Knowledge of the specific damping capacity of a material has a variety of applications. For example, it is used to determine the authenticity of coins, the soundness of castings, the operating condition of railroad wheels and the quality of musical instruments and glassware. Furthermore, it is useful as a research tool in physical metallurgy, vibration control of high-speed vehicles, metal fatique and the study of properties of metals and alloys. The present invention is particularly concerned with, but not limited to, the utilization of the specific damping capacity of a material as a means of detecting and monitoring flaws in objects and predicting their useful life.
In the past, the specific damping capacity of a material has been determined by freely suspending an object, vibrating the object at its resonant frequency, and measuring the amplitude of the vibrations. This technique is disclosed in U.S. Pat. Nos. 3,592,050, issued to Nutt, Jr., et al on July 13, 1971, and 3,623,358, issued to Sugimoto on Nov. 30, 1971.
As is well known, when an object is vibrated at its resonant frequency, the amplitude of the vibrations is at a maximum with respect to vibration at any other frequency for a given vibration inducing input force. This can result in relatively high amplitude vibrations which produce high level stresses on the object being evaluated. Since the stress vs. strain curve for a material is normally not linear throughout the stress range, high level stress imparted to an object produces an output signal which is not always linearly proportional to the input force.

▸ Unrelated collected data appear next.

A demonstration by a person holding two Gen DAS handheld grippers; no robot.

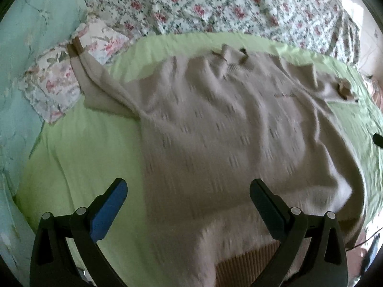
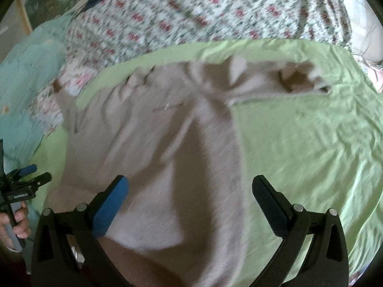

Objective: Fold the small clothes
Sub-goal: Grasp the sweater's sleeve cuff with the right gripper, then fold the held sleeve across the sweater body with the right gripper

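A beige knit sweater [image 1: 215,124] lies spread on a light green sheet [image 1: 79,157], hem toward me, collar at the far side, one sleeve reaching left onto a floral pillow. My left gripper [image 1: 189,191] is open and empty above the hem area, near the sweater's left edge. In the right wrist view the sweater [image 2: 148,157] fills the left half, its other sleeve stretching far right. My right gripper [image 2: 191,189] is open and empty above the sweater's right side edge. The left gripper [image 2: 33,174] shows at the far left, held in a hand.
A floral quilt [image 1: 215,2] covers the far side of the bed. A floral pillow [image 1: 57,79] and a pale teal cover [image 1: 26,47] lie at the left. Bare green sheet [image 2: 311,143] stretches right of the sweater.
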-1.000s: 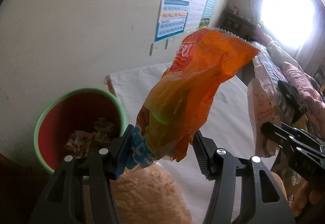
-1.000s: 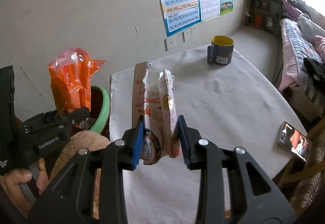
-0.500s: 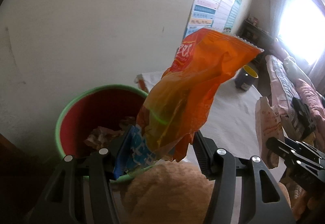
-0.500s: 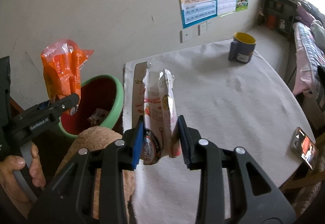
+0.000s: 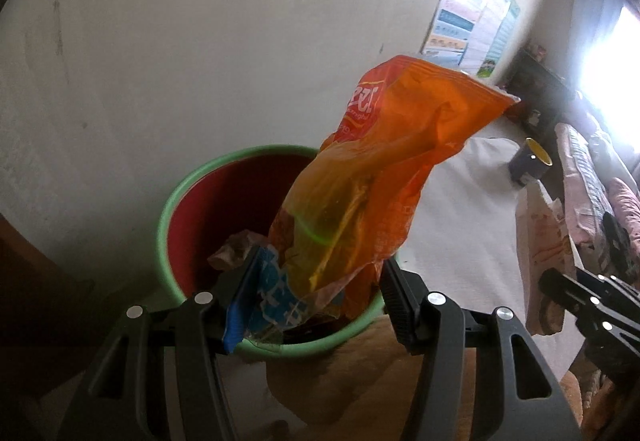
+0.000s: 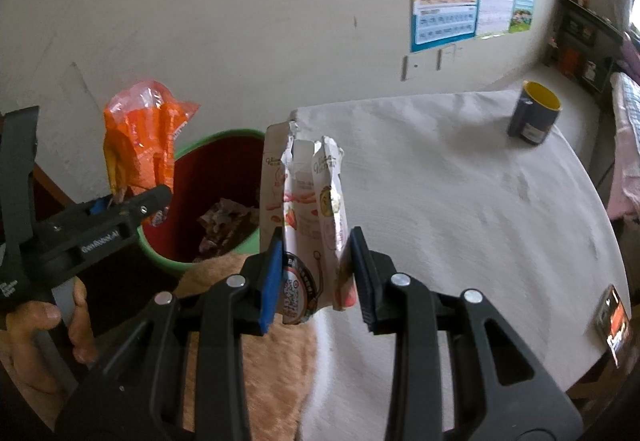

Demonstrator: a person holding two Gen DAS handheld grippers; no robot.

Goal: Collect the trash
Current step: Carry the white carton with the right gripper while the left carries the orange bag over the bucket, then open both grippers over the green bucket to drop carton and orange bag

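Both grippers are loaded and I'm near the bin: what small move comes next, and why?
Probably open the left gripper. Its crinkled orange plastic snack bag already hangs over the green-rimmed red bin, so it should fall in. The right gripper, holding the torn white wrapper, sits beside the bin, not above it.

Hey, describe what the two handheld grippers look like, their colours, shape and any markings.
Both are black plastic with angular, cut-out fingers and silver rivets. The left gripper and right gripper each carry one blue pad and one black ribbed pad. White lettering runs along the left one's side. No cables show.
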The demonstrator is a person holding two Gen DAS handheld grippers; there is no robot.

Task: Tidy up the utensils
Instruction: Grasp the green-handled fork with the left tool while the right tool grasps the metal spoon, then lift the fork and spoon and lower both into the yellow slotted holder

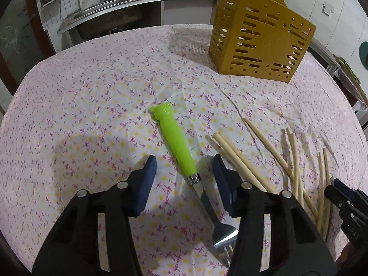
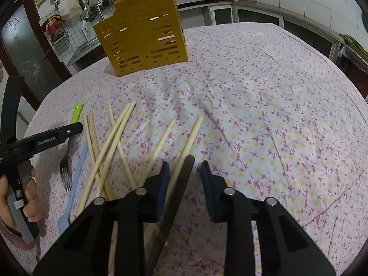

In the prior art systems such as those disclosed in the previously mentioned patents, the object being tested is freely suspended by hanging the object with the use of wires or the like or by placing the object on a support which acts as a fulcrum, so that the object is free to vibrate at its resonant frequency. This technique is not practical for the evaluation of structural components located in situ. For example, where a boiler tank is to be tested for its structural soundness after a period of use, it is necessary to disconnect the tank from the remainder of the system into which it is incorporated, remove it from its support and suspend it so that it can freely vibrate. This means that the system must be shut down while the test is being performed, resulting in lost time and probably economic loss.
Furthermore, where an object is suspended and vibrated, it is only possible to test the structural integrity or composition of the object as a whole. It is not possible to individually test non-separable portions of the object or to determine the location of detected flaws with a resonable degree of precision.
In the prior art non-destructive evaluation systems, the results of the measurements obtained during testing were used only to determine the material composition or structural condition of the tested object. They were not utilized to obtain other useful information such as the life expectancy of an object or to monitor conditions of the object such as crack growth rate.